● **Assignment**: As the answer, set down the lines below from the one containing "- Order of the" through the one containing "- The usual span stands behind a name", exactly and inclusively, and no others.

● **Data section**:
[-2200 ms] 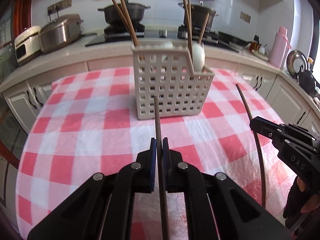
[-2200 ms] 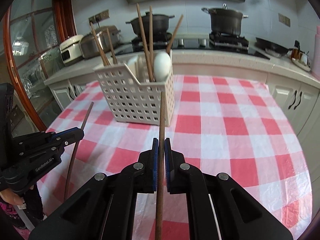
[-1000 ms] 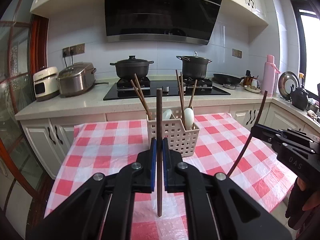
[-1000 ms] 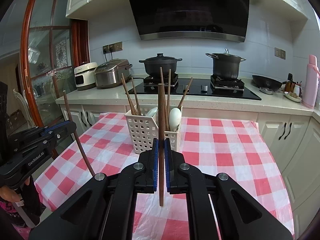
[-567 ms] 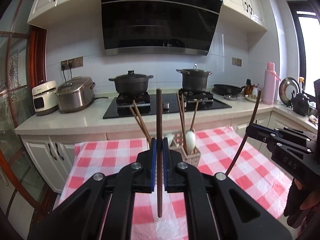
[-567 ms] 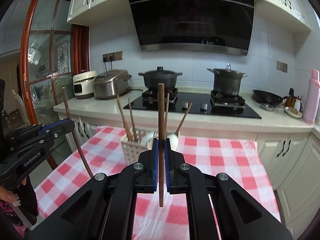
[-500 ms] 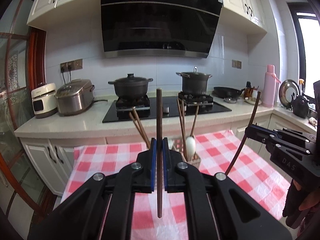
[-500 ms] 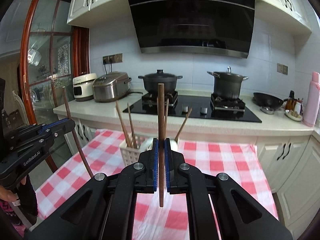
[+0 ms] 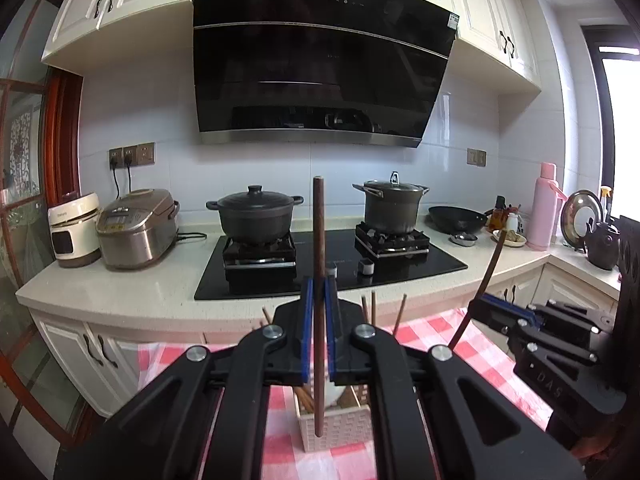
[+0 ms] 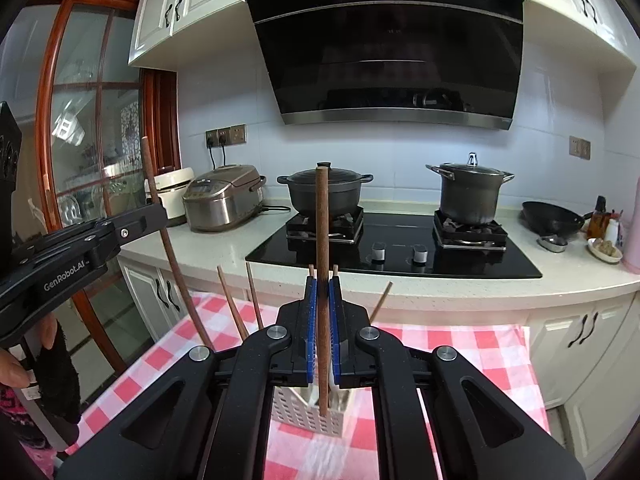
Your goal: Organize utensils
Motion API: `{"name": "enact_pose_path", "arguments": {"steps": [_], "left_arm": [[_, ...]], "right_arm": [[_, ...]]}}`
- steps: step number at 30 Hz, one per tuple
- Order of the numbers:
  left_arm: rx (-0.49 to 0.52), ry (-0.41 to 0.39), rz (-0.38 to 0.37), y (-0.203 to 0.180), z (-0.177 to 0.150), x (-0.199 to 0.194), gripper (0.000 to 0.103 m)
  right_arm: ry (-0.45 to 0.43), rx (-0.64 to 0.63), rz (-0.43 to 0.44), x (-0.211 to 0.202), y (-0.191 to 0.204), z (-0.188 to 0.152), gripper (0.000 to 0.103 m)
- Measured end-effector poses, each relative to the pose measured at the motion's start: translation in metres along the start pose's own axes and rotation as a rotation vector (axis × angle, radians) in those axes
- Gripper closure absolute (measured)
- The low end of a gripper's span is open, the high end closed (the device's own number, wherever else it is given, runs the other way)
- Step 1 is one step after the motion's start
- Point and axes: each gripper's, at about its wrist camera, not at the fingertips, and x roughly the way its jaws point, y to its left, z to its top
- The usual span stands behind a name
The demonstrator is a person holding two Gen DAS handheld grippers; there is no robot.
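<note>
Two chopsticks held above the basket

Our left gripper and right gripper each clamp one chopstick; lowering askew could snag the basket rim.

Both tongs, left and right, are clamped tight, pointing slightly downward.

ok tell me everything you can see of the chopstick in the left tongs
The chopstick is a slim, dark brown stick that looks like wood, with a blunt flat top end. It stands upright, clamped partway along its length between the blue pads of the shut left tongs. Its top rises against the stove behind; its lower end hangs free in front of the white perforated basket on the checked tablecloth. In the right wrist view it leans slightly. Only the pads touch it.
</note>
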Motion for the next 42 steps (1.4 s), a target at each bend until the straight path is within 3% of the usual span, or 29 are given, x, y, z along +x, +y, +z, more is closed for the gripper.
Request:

● **Expected answer**:
- Order of the numbers:
  left_arm: rx (-0.49 to 0.52), ry (-0.41 to 0.39), rz (-0.38 to 0.37), y (-0.203 to 0.180), z (-0.177 to 0.150), x (-0.199 to 0.194), gripper (0.000 to 0.103 m)
  right_arm: ry (-0.45 to 0.43), rx (-0.64 to 0.63), rz (-0.43 to 0.44), x (-0.211 to 0.202), y (-0.191 to 0.204), z (-0.188 to 0.152), gripper (0.000 to 0.103 m)
- Measured end-effector poses, each relative to the pose measured at the motion's start: translation in metres along the start pose's own axes and rotation as a rotation vector (axis × angle, radians) in those axes
- Gripper closure absolute (measured)
- The low end of a gripper's span is open, the high end closed (the device's own number, wherever else it is given, runs the other way)
- Step 1 is one step after the motion's start
- Point and axes: each gripper's, at about its wrist camera, not at the fingertips, and x roughly the way its jaws point, y to its left, z to its top
- The usual span stands behind a name

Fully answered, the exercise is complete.